Fatigue et espoir en cette journée contre les violences faites aux femmes

Chèr.e.s tou.te.s,

Encore une année de passée depuis la dernière journée contre les violences faites contre les femmes. Qu’est-ce qui a changé depuis ? Pas grand-chose… Les chiffres ne changent pas sensiblement, l’austérité rend les vies des femmes de plus en plus dures et les droites continuent à augmenter leur pouvoir. Les femmes sont toujours victimes de violences terribles, ici comme ailleurs, dont les violences économiques ne sont pas les moindres et sont en plus la condition sine qua non d’autres violences: une femme dépendante financièrement est potentiellement coincée dans son ménage. Les solutions miracles n’existent pas, et le futur sera difficile, comme le présent. Parfois l’ampleur et la multiplicité des violences que subissent les femmes semblent insurmontables, et nous voulons, je veux, baisser les bras. Encore une année de passée avec de nombreuses horreurs, tellement d’horreurs que parfois le combat que nous menons semble impossible, le patriarcat trop grand et trop puissant.

Mais la lutte continue. La lutte continuera toujours. Nous perdons des batailles tous les jours, mais la guerre est loin d’être finie. Nous résistons, quand nous parlons, quand nous disons non, quand nous luttons ensemble, quand nous forgeons des liens par empathie et par écoute de l’autre.

« They tried to bury us. They didn’t know we were seeds. » Proverbe méxicain

La structure du pouvoir qui permet et appuie les violences qui nous ciblent est énorme, bien-sûr, mais l’herbe qui pousse sous le rocher le décompose petit à petit, et nous sommes cette herbe. Nous sommes des herbes sauvages, des graines, des germes qui rendons friable ce rocher. Tant que nous respirons, tant que nous trouvons des poches de liberté, des moments de bonheur, il y a de l’espoir. Pour emprunter la métaphore de Donna Haraway, nous sommes un compost qui se régénère, dont la santé et la continuité sont garanties par des poches d’air et par des mélanges fertiles d’éléments dont le pouvoir ne s’occupe pas parce qu’il sous-estime leur valeur. Dans l’hétérogénéité du compost se trouve un pouvoir que le Pouvoir homogène ne pourra jamais connaitre.

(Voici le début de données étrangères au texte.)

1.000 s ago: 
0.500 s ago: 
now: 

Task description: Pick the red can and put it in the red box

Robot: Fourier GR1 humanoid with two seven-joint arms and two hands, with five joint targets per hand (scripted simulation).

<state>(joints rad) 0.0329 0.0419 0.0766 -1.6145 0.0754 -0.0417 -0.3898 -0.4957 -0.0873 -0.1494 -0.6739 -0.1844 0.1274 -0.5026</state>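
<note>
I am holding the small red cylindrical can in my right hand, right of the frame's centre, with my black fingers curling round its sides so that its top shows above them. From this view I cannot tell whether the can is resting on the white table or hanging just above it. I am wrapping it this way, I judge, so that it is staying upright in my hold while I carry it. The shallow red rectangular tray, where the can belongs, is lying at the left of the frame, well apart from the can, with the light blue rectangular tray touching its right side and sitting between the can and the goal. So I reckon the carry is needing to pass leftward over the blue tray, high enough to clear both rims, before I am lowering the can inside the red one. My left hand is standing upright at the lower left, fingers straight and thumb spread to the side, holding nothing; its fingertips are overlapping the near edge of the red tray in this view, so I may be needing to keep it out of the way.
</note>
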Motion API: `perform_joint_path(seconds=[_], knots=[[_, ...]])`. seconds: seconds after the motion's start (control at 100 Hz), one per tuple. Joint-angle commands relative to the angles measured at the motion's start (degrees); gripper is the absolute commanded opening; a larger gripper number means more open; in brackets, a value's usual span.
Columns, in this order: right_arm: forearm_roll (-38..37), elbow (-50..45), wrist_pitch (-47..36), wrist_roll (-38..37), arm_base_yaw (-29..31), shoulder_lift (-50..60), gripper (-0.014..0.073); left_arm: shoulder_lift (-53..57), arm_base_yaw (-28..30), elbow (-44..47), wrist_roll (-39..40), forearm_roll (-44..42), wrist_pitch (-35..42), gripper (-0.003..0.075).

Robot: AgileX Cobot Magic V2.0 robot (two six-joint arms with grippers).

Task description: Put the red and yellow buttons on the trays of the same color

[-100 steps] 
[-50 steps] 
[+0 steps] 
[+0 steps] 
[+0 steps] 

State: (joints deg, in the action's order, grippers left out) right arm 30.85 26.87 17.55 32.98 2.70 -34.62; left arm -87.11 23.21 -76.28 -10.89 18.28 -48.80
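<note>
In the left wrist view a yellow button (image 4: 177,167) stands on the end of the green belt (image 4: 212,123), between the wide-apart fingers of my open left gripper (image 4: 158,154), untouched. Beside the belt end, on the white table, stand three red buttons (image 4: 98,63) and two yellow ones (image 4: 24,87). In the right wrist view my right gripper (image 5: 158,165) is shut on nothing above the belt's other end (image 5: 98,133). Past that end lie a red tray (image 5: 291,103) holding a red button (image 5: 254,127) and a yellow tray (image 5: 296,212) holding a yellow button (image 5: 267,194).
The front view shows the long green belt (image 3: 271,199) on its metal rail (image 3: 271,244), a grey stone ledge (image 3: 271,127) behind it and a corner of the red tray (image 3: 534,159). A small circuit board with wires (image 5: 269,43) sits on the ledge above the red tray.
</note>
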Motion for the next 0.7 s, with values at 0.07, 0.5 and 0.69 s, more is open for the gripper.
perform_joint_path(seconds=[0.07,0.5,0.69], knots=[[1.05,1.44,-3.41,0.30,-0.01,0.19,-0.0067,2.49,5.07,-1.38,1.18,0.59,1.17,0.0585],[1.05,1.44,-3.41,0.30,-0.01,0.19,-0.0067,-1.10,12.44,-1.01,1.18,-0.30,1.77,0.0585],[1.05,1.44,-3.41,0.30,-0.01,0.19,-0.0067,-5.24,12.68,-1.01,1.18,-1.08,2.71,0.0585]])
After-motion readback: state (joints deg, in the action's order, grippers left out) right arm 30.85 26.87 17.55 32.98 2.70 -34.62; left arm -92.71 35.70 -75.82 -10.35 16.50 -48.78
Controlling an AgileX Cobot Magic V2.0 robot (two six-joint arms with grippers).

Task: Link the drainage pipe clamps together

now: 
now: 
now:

A l’austérité, nous répondons avec une solidarité et une inventivité que l’Etat ne pourra jamais réglementer. A la destruction des terres fertiles, nous répondons avec des bombes de graines. Aux violences, nous répondons par la survie. Nous vivons dans la boue, et nous serons de plus en plus nombreux.ses à vivre dans la boue, mais c’est là que se passent des choses magnifiques. Les possibilités que se donne l’être humain, la créativité et la persévérance dont elle fait preuve en situation difficile sont la preuve que l’espoir persiste ; il y a toujours de l’espoir, il y en aura toujours.

Nous continuons à nous organiser, à apprendre de nos erreurs, à souffrir et à trouver les moyens de surmonter nos difficultés ; nous continuons à survivre, à forger des relations amoureuses et amicales dans un monde où tout est comodifié. Nous  continuons à refuser d’être les soldates (brigade service spécial sexuel, maternel, productif, domestique) parfaites qu’on nous demande d’être. Le Pouvoir est puissant et ses visages sont nombreux. Il récupère nos idées et se reproduit à un rythme incroyable, mais il est moins flexible que la résistance et il le sera toujours. La résistance foisonne, et c’est dans ce foisonnement de solutions pragmatiques, personnelles, interpersonnelles, inattendues, que vit notre politique.

Continuons à germer. Continuons à pousser en dessous du rocher. Continuons à survivre, à respirer, à lutter.